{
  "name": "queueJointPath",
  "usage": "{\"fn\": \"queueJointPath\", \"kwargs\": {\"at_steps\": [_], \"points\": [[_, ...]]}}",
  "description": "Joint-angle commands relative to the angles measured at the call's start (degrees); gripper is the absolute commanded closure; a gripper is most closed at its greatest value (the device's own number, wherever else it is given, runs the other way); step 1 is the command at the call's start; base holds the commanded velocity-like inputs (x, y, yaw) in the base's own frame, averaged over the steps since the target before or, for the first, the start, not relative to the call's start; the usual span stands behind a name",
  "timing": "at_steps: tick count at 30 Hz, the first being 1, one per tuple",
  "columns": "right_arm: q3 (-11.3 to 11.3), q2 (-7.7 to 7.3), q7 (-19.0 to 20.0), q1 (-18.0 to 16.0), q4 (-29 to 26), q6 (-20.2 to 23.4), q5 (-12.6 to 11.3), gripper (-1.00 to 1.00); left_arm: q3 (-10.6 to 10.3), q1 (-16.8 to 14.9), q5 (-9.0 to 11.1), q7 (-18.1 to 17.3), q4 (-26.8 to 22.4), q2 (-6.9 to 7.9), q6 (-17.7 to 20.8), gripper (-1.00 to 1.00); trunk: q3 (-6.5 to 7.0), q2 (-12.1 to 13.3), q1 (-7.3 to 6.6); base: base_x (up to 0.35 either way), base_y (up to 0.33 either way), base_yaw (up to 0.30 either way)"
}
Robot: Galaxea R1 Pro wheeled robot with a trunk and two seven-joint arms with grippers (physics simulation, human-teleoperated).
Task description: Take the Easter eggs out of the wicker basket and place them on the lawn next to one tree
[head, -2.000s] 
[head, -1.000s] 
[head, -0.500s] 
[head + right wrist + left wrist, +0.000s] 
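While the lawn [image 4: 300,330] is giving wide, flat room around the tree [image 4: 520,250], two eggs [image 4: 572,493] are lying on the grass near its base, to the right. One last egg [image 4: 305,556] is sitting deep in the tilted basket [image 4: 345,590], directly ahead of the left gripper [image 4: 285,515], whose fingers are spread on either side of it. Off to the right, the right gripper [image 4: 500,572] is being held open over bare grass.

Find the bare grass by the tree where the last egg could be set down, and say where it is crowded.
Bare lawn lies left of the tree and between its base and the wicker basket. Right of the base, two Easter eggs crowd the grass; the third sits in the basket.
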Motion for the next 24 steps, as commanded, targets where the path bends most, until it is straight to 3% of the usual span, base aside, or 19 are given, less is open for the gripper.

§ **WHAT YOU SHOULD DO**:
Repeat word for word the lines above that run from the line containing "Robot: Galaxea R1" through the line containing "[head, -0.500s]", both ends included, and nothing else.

§ **RESPONSE TO THE TASK**:
Robot: Galaxea R1 Pro wheeled robot with a trunk and two seven-joint arms with grippers (physics simulation, human-teleoperated).
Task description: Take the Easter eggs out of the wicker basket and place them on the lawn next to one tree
[head, -2.000s] 
[head, -1.000s] 
[head, -0.500s] 

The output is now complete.